Jeff Dean on Future of Chip Design
Google's Jeff Dean recently discussed the future of TPU design, emphasizing the physics of energy consumption and the need for hardware/software co-design for chips planned for 2028-2032. He also highlighted significant gaps in using reinforcement learning for chip verification, a key challenge for the industry.
The push for hardware/software co-design stems from the need to bridge the efficiency gap in AI workloads. Traditionally developed separately, this new model involves creating "hardware-aware" algorithms and "algorithm-aware" hardware that work together for higher performance and energy efficiency. This synergy allows for the creation of custom accelerators like TPUs, which are fine-tuned for specific deep learning operations. Google's first TPU, an application-specific integrated circuit (ASIC), was deployed internally in 2015 to handle the massive computational demands of features like voice search.
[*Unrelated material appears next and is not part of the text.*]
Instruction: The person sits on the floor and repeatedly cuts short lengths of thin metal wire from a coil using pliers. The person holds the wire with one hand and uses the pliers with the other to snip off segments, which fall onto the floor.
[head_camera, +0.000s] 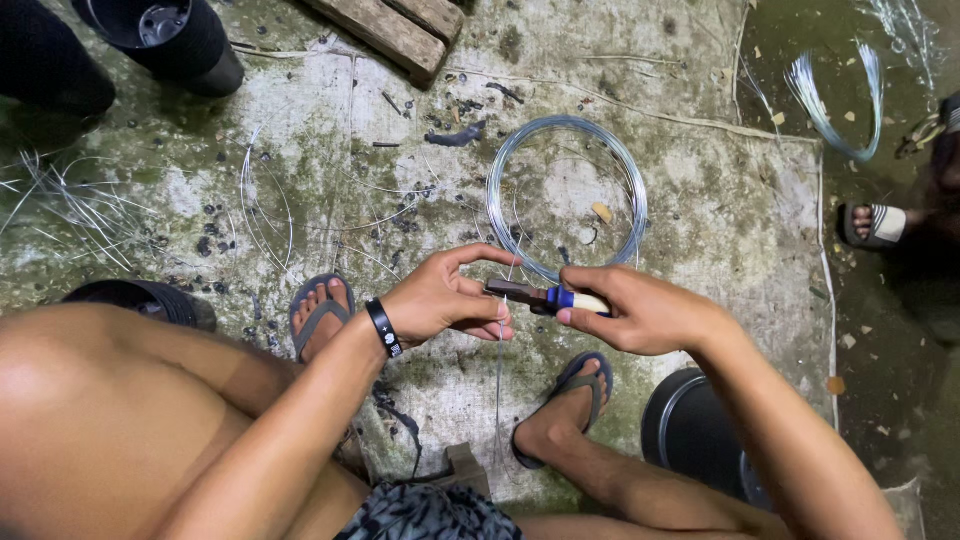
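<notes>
Between left-hand fingers (478, 322), thin wire (500, 360) meets pliers (545, 297).

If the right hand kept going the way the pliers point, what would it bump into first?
Most likely the left hand: the right hand aims its pliers leftward, jaws already at the left fingers pinching thin wire.

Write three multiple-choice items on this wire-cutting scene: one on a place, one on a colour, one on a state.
1. Where does the wire coil lie?
A. on the ground beyond the hands
B. on the person's lap
C. on the wooden plank

2. What colour is the pliers grip near the right hand?
A. red
B. blue
C. green

3. What does the left hand do?
A. rests flat on the ground
B. pinches a thin wire strand at the pliers
C. holds a pot

Answers: 1 A, the coil lies flat on the stained ground; 2 B, a blue band shows beside the fingers; 3 B, fingers close on the strand.
</notes>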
This initial chip focused on inference and was a response to projections that showed a rapid increase in AI compute needs would require a doubling of Google's data centers. The first-generation TPU delivered 92 TOPS at 40W, powering services like Search and the historic AlphaGo victory. Subsequent TPU generations expanded from inference to training capabilities. The v2 TPU (2017) introduced training support and high-bandwidth memory, while the v3 (2018) doubled performance and added liquid cooling. More recent generations, like the sixth-generation Trillium, continue to boost power and efficiency to train cutting-edge AI models. The emphasis on energy efficiency is a strategic necessity driven by the rising operational costs and carbon intensity of hyperscale data centers. Innovations are now focused on reducing watts per computation through advanced power management, new materials like Gallium Nitride (GaN) and Silicon Carbide (SiC), and even neuromorphic architectures. Reinforcement learning (RL) in chip verification is promising but challenging. While RL can learn optimal strategies to find bugs and has shown the ability to reduce test cases by 37% in some scenarios, its effectiveness is highly dependent on the quality and quantity of training data. A key difficulty is defining the right cost function to optimize when the target—an unknown bug—is not clearly defined.